**Aim of the exercise:** Write only how many lines of the listing below include the string "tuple".

**Supplied entries:**
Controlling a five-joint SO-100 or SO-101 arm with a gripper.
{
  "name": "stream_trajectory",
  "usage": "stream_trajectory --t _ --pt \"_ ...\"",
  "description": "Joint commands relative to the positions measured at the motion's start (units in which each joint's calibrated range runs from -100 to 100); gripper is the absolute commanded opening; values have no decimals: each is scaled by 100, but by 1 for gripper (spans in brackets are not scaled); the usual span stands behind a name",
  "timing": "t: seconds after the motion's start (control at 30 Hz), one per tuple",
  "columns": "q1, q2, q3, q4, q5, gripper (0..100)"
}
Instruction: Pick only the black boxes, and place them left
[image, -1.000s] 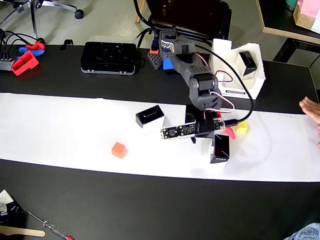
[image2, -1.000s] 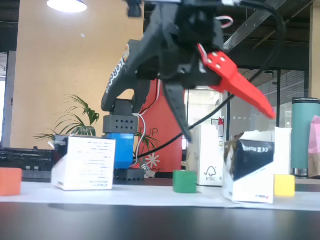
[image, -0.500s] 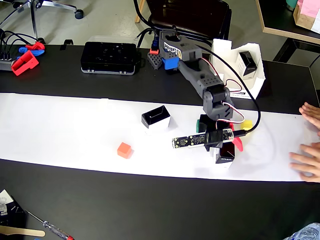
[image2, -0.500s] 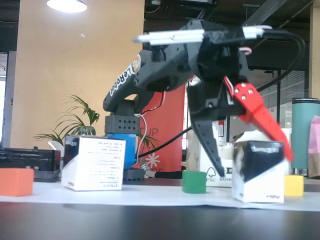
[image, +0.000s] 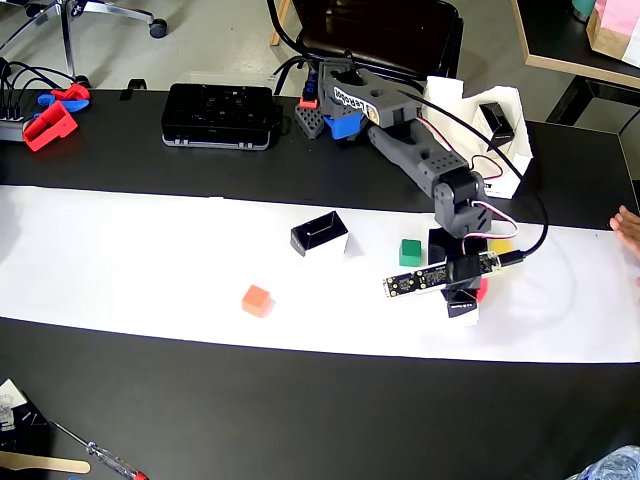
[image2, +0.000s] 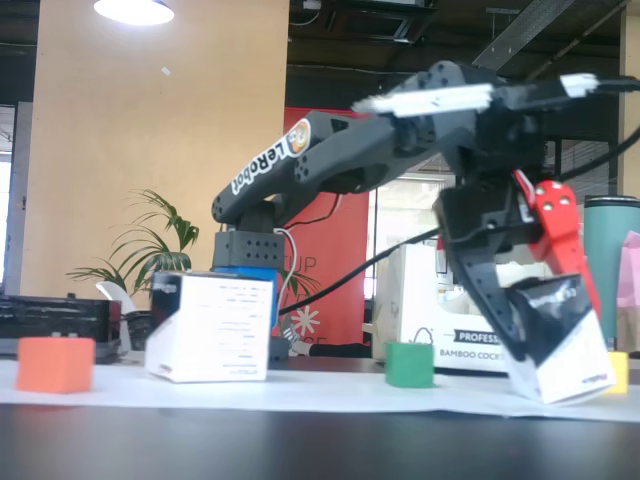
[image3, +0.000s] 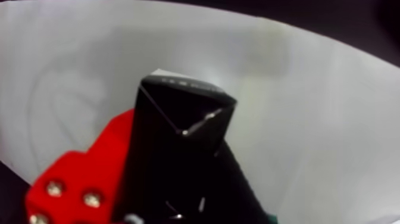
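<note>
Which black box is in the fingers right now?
The tilted black box at the right end of the paper strip, clamped between the red and black fingers. The other black box sits free mid-strip; a third is in the white carton.

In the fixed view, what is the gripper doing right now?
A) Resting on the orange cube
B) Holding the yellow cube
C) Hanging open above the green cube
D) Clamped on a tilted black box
D: the gripper has its black and red fingers closed on a black box that tilts with one corner down; the green cube sits apart to its left.
</note>
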Motion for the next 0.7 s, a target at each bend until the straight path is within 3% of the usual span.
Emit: stream_trajectory --t 0.0,0.2,0.67 --pt "-399 -1671 711 -135 -278 6" --pt "-788 -3228 2085 -158 -568 6" --pt "-1750 -6160 4647 -135 -678 6"
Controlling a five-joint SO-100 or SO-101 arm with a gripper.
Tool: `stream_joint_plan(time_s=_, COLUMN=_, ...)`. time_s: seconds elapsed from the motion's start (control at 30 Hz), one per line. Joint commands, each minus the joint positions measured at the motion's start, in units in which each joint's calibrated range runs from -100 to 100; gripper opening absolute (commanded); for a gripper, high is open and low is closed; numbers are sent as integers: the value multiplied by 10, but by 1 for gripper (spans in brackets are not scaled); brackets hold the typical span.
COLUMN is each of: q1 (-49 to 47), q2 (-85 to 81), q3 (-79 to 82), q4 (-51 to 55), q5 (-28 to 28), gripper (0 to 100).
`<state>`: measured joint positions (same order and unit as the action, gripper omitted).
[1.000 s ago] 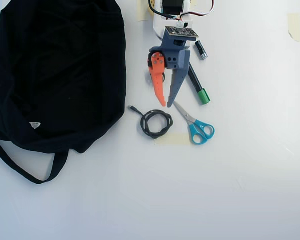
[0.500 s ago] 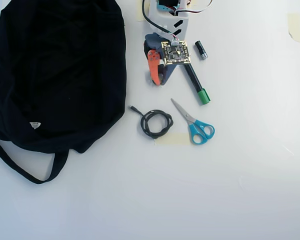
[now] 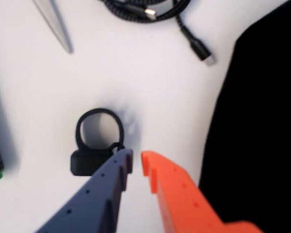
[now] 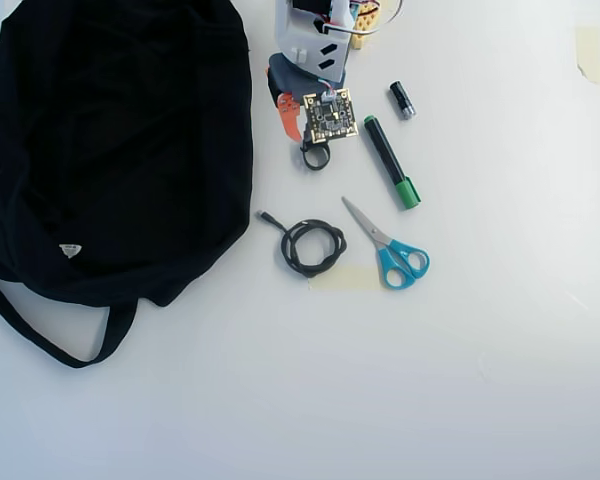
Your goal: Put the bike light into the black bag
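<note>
The bike light (image 3: 93,156) is a small black block with a round loop strap, lying on the white table; in the overhead view the bike light (image 4: 315,155) shows just below the wrist. My gripper (image 3: 136,162) points down right beside it. The blue fingertip (image 3: 123,162) touches the block's right end and the orange fingertip (image 3: 148,165) is on the bag side. The jaws stand almost together with nothing between them. In the overhead view the gripper (image 4: 298,137) is mostly under its camera board. The black bag (image 4: 110,150) lies to the left and fills the right side of the wrist view (image 3: 262,121).
A coiled black cable (image 4: 313,247), blue-handled scissors (image 4: 392,250), a green-capped marker (image 4: 388,160) and a small black-and-silver cylinder (image 4: 402,100) lie around the light. The bag's strap (image 4: 50,335) trails at the lower left. Tape patches mark the table.
In the overhead view the gripper has drawn back toward the top edge and tipped downward. The bike light's loop, hidden before, now shows below the wrist.
</note>
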<state>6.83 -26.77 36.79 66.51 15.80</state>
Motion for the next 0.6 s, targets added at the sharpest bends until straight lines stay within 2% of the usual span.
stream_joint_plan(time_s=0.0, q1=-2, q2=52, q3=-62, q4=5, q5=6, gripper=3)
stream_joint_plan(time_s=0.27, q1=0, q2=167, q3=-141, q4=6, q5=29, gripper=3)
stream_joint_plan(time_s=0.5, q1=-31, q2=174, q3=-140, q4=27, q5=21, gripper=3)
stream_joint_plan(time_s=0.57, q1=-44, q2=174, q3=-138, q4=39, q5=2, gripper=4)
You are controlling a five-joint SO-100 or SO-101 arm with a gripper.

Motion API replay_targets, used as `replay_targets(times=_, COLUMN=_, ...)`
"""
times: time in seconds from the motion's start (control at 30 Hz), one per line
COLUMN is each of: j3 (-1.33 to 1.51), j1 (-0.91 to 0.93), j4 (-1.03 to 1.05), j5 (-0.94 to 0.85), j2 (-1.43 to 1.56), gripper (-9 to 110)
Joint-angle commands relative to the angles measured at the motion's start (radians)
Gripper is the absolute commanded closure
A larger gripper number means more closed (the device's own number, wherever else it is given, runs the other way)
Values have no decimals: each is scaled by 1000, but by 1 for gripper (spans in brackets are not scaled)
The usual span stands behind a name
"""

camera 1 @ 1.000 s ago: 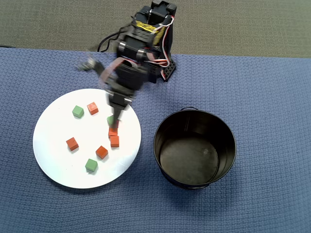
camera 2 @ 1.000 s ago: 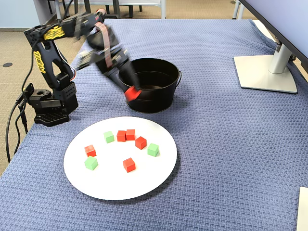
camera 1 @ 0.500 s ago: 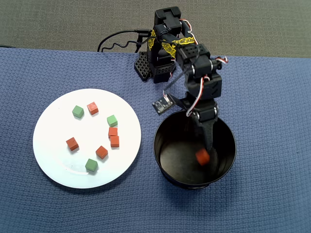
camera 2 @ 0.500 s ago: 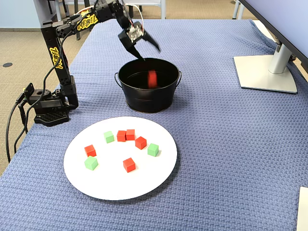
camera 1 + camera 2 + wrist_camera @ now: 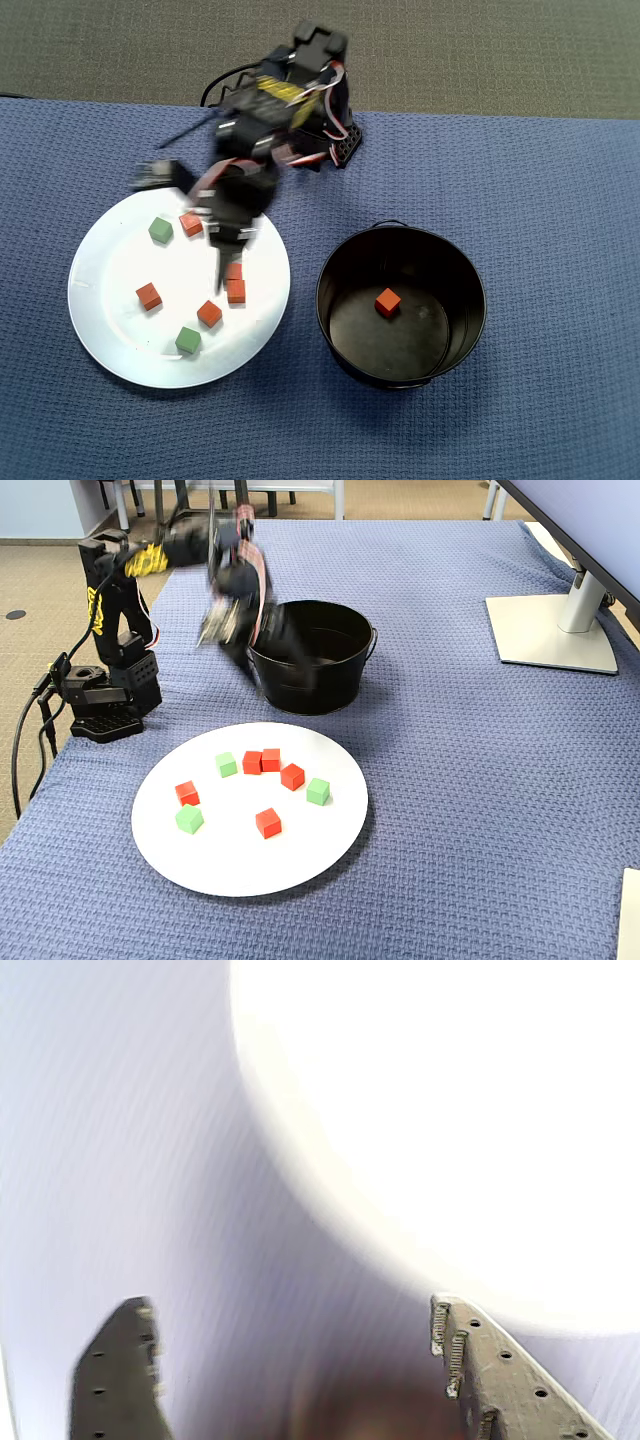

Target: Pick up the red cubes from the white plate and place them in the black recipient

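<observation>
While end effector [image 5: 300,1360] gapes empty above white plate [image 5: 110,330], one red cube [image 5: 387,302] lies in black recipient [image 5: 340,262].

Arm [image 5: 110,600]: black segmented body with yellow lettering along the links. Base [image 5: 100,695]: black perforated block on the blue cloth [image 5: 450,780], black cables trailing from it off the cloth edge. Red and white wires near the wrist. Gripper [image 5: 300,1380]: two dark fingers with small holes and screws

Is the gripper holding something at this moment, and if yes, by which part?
Nothing is held. In the wrist view the gripper is open, with only blurred plate and cloth between its fingers.
</observation>
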Motion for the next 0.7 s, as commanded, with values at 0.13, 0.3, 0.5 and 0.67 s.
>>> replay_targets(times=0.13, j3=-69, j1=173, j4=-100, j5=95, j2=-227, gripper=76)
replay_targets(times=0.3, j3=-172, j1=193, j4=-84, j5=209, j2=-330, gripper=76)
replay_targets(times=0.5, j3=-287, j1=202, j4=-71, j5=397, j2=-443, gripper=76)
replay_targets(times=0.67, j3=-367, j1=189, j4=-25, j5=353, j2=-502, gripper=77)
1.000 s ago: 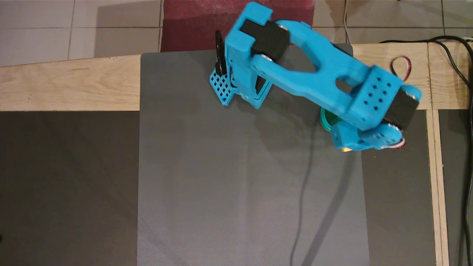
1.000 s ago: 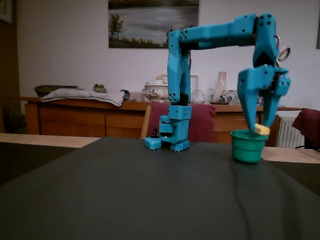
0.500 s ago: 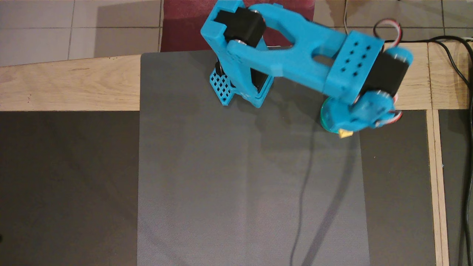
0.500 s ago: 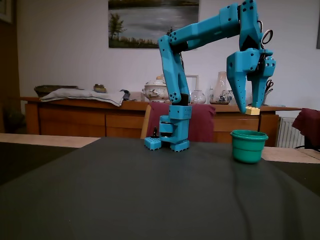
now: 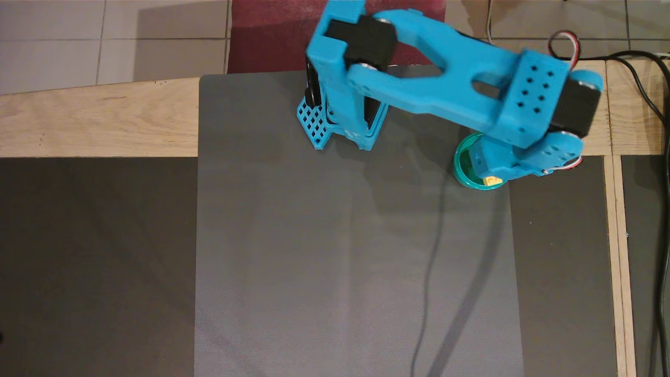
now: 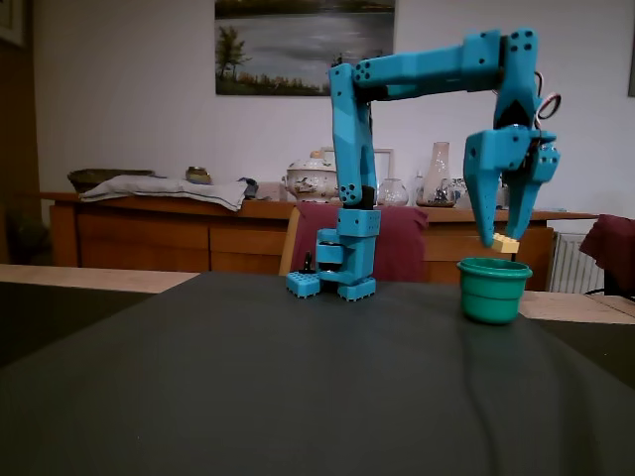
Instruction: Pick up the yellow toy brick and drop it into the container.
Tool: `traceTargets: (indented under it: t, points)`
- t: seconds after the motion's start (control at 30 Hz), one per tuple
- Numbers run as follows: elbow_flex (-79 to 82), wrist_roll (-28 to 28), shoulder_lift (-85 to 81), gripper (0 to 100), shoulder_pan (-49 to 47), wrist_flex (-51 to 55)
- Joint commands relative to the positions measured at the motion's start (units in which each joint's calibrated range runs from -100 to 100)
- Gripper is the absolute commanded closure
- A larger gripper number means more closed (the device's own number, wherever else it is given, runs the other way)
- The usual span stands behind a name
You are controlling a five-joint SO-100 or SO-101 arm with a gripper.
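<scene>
Fixed view: one yellow toy brick [image 6: 507, 243] is seen clamped at the tips of the end effector [image 6: 504, 241], held just above the rim of the single container [image 6: 492, 292] (a teal cup) on the worktop [image 6: 298, 387]. In the overhead view the brick [image 5: 492, 180] is mostly hidden under the arm, and the container [image 5: 461, 166] is partly covered. No writing can be read.

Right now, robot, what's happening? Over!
Gripper shut on yellow toy brick. Brick hanging just above container rim. Nothing in the way.
</scene>
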Motion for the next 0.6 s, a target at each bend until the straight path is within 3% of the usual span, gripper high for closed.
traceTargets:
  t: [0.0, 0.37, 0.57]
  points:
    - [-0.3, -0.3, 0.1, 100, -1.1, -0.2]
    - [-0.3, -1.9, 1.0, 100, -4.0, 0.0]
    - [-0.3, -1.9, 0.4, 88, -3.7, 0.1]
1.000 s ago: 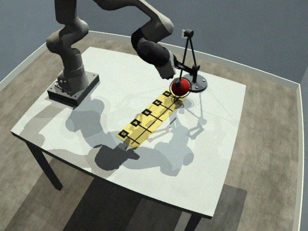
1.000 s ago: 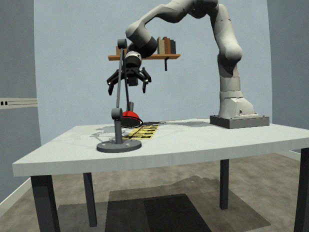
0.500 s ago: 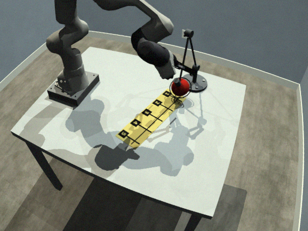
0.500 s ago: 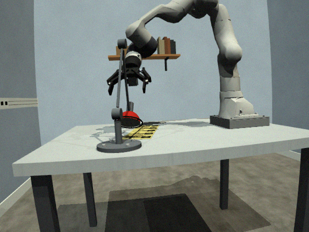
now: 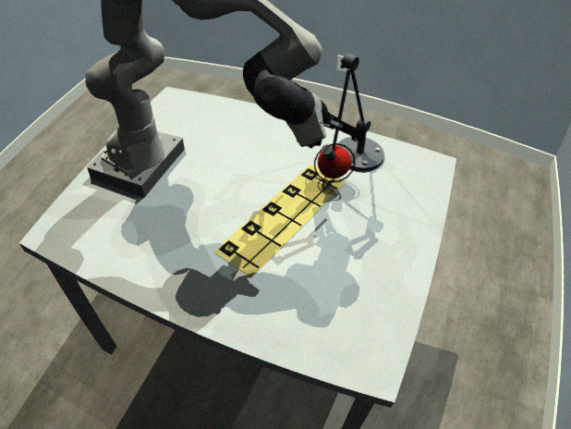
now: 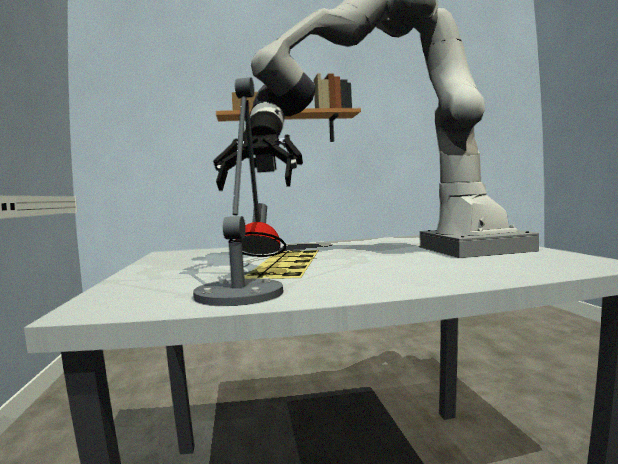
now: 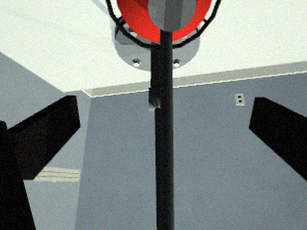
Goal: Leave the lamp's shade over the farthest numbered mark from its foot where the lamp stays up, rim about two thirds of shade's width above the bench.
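Shade (image 5: pixel 334 161): glossy red, smooth, with a thin dark wire rim. Lamp rods (image 6: pixel 239 165) and foot (image 6: pixel 238 292): matt grey, metal-looking, bolt heads on the foot. Strip (image 5: pixel 277 219): flat matt yellow, paper-like, black print. Tabletop (image 5: pixel 222 139): smooth pale, low sheen. Fingers (image 6: pixel 220 176): matt black. Arm (image 6: pixel 455 100): smooth light-grey shell. Shelf (image 6: pixel 345 113): brown, wood-like. Floor (image 6: pixel 500 360): mottled, rough-looking.

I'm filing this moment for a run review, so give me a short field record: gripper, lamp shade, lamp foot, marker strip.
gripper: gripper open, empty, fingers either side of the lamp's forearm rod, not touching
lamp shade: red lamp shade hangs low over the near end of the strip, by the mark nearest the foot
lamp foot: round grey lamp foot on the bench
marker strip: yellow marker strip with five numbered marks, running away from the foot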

**Answer area:** 2